Please repeat the lines of the material below exactly, starting with the one that contains "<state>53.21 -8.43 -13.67" and ending with the last.

» **Source material**:
——

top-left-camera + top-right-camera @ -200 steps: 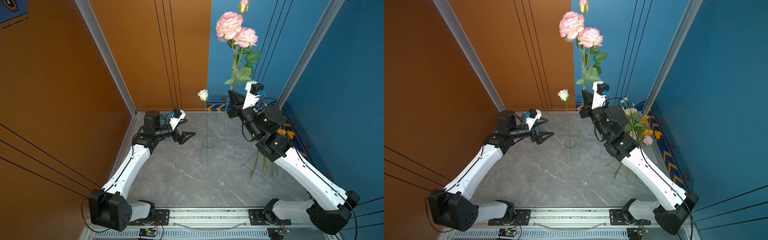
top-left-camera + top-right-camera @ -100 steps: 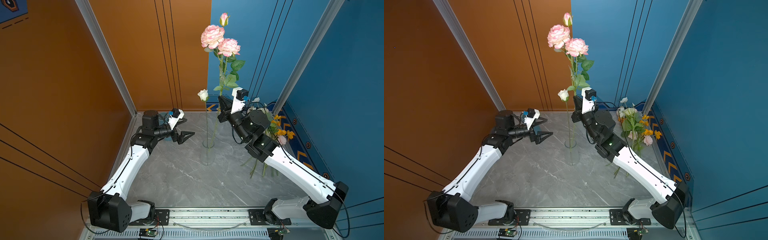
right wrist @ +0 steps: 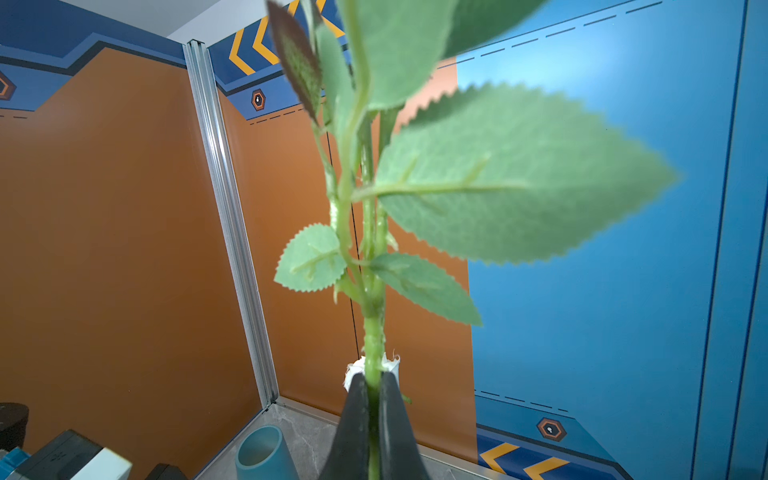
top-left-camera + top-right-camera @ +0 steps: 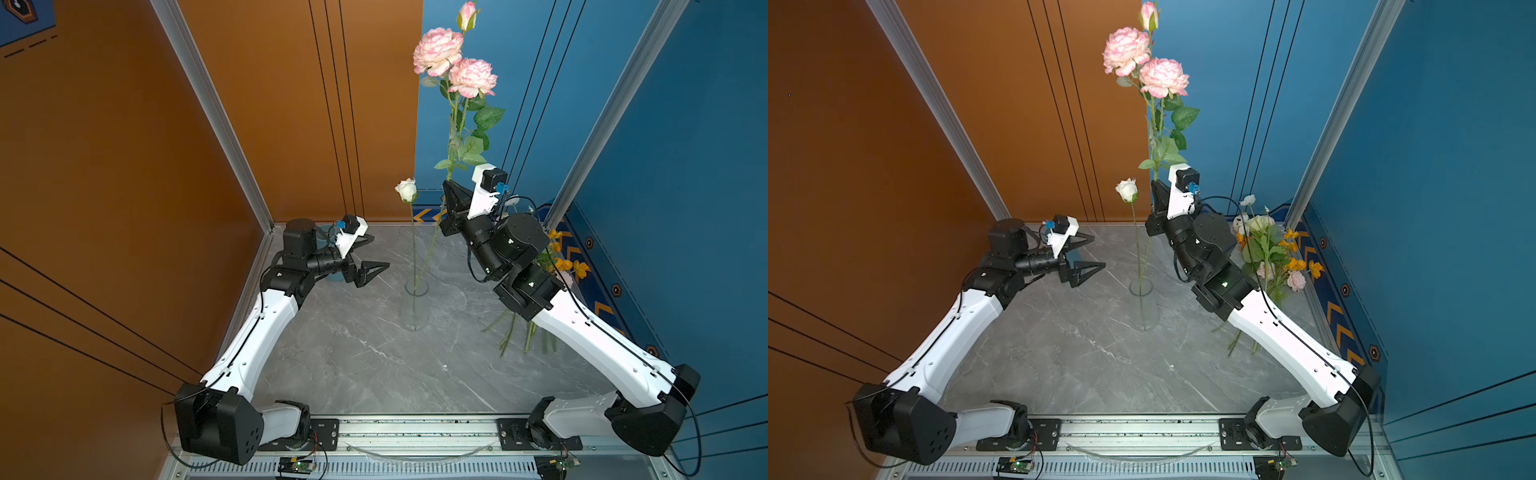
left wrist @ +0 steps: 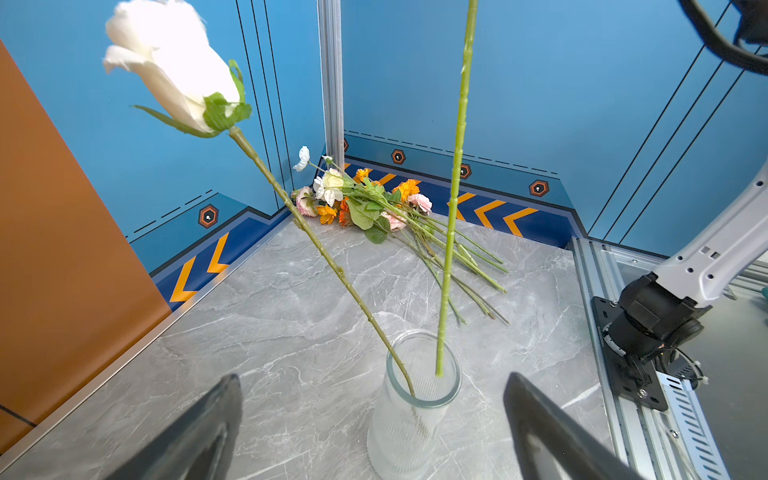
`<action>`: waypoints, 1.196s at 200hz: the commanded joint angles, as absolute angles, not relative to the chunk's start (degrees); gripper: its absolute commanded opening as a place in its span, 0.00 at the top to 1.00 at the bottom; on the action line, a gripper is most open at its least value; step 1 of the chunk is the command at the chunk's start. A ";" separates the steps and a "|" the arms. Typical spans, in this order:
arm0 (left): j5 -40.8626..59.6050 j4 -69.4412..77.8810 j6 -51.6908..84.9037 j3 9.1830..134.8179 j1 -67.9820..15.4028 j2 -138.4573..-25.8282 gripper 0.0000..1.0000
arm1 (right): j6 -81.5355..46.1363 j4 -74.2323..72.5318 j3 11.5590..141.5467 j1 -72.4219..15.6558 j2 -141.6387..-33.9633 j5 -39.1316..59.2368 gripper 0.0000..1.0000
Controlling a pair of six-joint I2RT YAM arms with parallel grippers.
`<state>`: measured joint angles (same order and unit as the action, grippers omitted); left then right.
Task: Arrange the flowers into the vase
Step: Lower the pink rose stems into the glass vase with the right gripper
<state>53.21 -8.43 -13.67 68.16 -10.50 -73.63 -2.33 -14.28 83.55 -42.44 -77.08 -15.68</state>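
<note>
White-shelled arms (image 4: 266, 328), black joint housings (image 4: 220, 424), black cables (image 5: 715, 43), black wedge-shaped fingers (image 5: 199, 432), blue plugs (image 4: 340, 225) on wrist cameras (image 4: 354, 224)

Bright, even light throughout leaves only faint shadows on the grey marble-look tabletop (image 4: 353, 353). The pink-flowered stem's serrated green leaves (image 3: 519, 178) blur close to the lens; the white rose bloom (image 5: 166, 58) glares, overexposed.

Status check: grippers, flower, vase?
Right gripper shut on pink rose stem, tip inside glass vase mouth. Left gripper open, empty, beside vase. White rose in vase, stems apart. Flower pile not yet placed.
</note>
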 commanded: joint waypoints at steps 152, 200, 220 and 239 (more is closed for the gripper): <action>57.56 -8.44 -11.51 70.16 -12.37 -75.99 0.02 | -7.03 -40.41 53.55 -44.68 -76.61 -21.07 1.00; 57.57 -8.44 -11.59 70.07 -12.65 -75.90 0.02 | -4.24 -48.12 50.74 -48.08 -80.91 -25.49 1.00; 57.65 -8.44 -11.49 70.22 -12.74 -75.93 0.02 | -4.11 -50.12 50.16 -48.93 -82.62 -26.56 1.00; 57.74 -8.44 -11.47 70.20 -12.69 -75.92 0.02 | -3.96 -51.69 49.59 -49.60 -83.96 -27.00 1.00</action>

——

» **Exercise response**:
<state>53.21 -8.43 -13.67 68.16 -10.50 -73.63 -2.33 -14.28 83.55 -42.44 -77.08 -15.68</state>
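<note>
White-shelled arms (image 4: 266, 328), black joint housings (image 4: 220, 424), black cables (image 5: 715, 43), black wedge-shaped fingers (image 5: 199, 432), blue plugs (image 4: 340, 225) on wrist cameras (image 4: 354, 224)

Bright, even light throughout leaves only faint shadows on the grey marble-look tabletop (image 4: 353, 353). The pink-flowered stem's serrated green leaves (image 3: 519, 178) blur close to the lens; the white rose bloom (image 5: 166, 58) glares, overexposed.

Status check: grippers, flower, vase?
Right gripper shut on pink rose stem, tip inside glass vase mouth. Left gripper open, empty, beside vase. White rose in vase, stems apart. Flower pile not yet placed.
</note>
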 commanded: joint waypoints at steps 152, 200, 220 and 239 (more is closed for the gripper): <action>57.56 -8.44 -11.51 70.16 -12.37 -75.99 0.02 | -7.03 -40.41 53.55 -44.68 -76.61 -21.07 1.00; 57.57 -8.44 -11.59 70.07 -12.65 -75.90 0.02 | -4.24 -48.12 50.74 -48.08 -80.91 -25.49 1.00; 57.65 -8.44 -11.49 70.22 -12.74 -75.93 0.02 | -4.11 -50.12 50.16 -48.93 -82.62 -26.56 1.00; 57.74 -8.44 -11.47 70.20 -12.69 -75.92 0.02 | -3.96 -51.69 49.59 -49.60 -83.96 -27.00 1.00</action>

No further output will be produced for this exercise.